By Leonard Fong Roka
Pangkirangku was a hill that was situated at the very location of the present day idle Panguna Mine pit in Bougainville. It was the hunting ground for the Guava and the Moroni people who mostly intermarried to each other.
Oral history stands that the area was colonized by people not in one wave band but, in single persons through marriage, especially. That is, a family can be a first settler of a territory example, Moroni village, and then later goes back to their place of origin and seeks a wife for a male son and bring her with them to Moroni. She does not return but settles with her in laws and expands her clan. In due course, her children inherit land through the many land ownership related rites of passage.
Site of Pangkirangku (Panguna pit)
But with the dawn of the Bougainville secessionist and anti-mining conflict in 1988, the militant leader late Francis Ona had taken high publicity as the major landowner of Pangkirangku. This is too negative a taint on the identity of the true owners of Pangkirangku.
The late Francis Ona belongs to the Kurabang clan and his group of immigrants into the Guava village is second in line (measuring migration waves in oral history is fluid. It might be decades apart or a generation) to the first group of Kurabangs.
Thus, the first group owned much of the Pangkirangku (turned Panguna later) ridge that hosted the ore bodies that attracted CRA to mine it for Papua New Guinea and sparking the Bougainville crisis that killed thousands of innocent Bougainvilleans.

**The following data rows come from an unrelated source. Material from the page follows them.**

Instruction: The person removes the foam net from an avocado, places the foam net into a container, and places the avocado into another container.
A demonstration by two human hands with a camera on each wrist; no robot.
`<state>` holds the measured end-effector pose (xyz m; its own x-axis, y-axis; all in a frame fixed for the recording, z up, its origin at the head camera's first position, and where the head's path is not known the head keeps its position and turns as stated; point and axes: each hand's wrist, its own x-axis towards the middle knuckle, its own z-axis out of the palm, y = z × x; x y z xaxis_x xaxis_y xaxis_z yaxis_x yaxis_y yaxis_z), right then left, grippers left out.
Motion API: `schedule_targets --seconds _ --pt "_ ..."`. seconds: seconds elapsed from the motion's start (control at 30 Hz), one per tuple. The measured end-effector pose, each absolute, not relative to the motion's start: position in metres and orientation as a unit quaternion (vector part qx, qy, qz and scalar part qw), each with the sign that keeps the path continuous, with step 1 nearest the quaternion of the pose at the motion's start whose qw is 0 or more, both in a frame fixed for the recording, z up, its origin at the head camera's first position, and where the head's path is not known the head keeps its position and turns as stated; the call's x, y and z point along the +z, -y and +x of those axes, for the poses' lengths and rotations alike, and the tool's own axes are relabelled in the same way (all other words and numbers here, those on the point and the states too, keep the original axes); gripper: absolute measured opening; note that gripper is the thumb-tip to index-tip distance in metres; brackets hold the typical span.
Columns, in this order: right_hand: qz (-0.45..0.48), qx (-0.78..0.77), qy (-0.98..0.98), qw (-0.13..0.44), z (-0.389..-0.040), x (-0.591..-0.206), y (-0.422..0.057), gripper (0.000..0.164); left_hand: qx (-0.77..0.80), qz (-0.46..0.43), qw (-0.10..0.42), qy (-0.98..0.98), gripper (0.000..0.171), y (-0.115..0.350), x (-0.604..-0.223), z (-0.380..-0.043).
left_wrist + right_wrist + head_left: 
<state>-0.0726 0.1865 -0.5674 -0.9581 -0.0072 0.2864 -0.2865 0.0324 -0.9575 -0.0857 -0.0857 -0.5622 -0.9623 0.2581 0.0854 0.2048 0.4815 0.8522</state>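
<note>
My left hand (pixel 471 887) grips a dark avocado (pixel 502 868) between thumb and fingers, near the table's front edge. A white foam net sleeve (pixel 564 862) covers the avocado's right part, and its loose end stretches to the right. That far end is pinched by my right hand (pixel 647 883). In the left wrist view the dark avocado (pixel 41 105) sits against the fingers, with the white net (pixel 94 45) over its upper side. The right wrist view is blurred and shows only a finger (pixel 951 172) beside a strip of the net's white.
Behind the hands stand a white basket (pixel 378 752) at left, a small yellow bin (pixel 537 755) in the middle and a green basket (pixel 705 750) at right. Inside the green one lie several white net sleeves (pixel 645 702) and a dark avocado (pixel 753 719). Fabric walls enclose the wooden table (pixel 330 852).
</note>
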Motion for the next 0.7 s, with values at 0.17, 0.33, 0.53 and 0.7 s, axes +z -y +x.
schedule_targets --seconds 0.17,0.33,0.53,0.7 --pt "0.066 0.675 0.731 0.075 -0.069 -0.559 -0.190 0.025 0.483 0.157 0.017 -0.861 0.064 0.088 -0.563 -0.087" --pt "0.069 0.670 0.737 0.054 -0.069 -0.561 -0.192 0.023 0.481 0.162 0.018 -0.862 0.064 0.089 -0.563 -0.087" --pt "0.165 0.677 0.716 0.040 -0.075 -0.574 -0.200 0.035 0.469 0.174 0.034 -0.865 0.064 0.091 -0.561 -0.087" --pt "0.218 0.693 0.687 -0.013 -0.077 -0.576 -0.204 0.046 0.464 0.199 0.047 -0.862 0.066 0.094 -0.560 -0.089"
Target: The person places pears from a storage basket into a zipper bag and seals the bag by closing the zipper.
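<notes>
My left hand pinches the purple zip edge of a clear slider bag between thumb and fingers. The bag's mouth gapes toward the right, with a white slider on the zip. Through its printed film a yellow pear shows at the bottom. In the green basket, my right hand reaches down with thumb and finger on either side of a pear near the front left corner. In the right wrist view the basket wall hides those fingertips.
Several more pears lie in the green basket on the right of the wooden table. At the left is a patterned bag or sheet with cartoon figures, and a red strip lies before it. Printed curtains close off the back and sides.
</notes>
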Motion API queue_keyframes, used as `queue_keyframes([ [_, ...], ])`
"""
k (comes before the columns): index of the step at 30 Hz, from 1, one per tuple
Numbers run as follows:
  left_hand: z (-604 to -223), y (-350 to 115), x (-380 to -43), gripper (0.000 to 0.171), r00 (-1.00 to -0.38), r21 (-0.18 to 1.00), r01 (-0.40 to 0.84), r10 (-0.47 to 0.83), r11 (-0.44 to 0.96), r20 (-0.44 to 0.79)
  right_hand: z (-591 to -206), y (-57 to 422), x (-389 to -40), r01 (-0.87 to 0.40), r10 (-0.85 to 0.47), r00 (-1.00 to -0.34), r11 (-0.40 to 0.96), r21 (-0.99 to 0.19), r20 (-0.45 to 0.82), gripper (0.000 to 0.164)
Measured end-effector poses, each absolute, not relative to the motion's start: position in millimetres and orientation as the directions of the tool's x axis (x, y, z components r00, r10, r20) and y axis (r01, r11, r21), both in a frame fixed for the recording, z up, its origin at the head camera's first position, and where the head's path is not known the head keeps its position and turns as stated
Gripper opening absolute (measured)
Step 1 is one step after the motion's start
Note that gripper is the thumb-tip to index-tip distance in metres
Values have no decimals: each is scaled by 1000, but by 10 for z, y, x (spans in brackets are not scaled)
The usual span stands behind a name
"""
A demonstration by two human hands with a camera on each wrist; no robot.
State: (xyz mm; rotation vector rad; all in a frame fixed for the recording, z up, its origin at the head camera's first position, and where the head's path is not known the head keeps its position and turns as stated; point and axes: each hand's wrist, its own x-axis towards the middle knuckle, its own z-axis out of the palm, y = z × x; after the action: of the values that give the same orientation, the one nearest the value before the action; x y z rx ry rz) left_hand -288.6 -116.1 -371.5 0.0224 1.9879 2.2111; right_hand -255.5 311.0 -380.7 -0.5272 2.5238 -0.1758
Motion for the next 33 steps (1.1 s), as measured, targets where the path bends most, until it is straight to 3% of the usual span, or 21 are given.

In the first wave of Kurabangs, were born two brothers, Dumenu and Anthony Ampe during the WW2 period. These brothers, the rightful and undebatable owners of the majority proportion of customary land in the ridge and braes of Pangkirangku.
As children the brothers and their other siblings enjoyed their jungle, wild rivers and gardening with parents. Later in 1950s, the eldest Dumenu began a retard. That’s what many referred to him as, but he was a prophet.
In this state of mind, he left Guava and erected himself a makeshift shelter a safe distance away to the west of the main village on the Guava-Kokore ridge. There, close to his abode, he selected a high point on the trail and began digging the earth with his bare hands. Days he dug and nights he dug. When travellers caught up with him he cried calling, ‘I am destroying your beautiful land and your future is not good’.
A few years before the CRA geologist who officially discovered the copper mineralisation on Pangkirangku, Ken Phillips arrive, Dumenu was death.
His young brother, Anthony Ampe, now took over the actual fight against the CRA and BCL operations from the 1960s and into the 1970s.
Anthony Ampe at Arawa market (Photo: Rodney Banas)
He was noted as the only land owner who faced the money-tyranny with verbal attacks, tears and the use of his body to block equipment from moving on; in every work location, he was felt.
He protested solo in the work places and in the offices. His one act so famous in the mining gossips of Bougainville was in the early 1980s. To the north-east of the pit, was the sacred site belonging to Ampe’s family line, this was the boulder called locally as the Kontemoi. The company was blasting the boulder to pieces from the southern cliffs when Ampe confronted.
He stoned the machinery and the operators and engaged some police in a fight which Ampe a muscular built prevailed.
After minutes he got himself on a rock the size of a 200 litre drum that being pushed by a dozer and halted the progress. There he stood weeping and verbally attacking the workmen who were lost for words from the weight of guilt and shame.
From morning to the sunset he kept tapping the rock with his full bodily mass til the rocked was gobbled by the soft earth. Disturbing the operations, he left for home.
To this very date, the mention of Pangkirangku in Anthony Ampe’s presence, hurts and he cries freely (the mining like his brother had psychologically affected him for life). His name for Papua New Guinea is katua niugini (in Nasioi meaning, incapable New Guinea).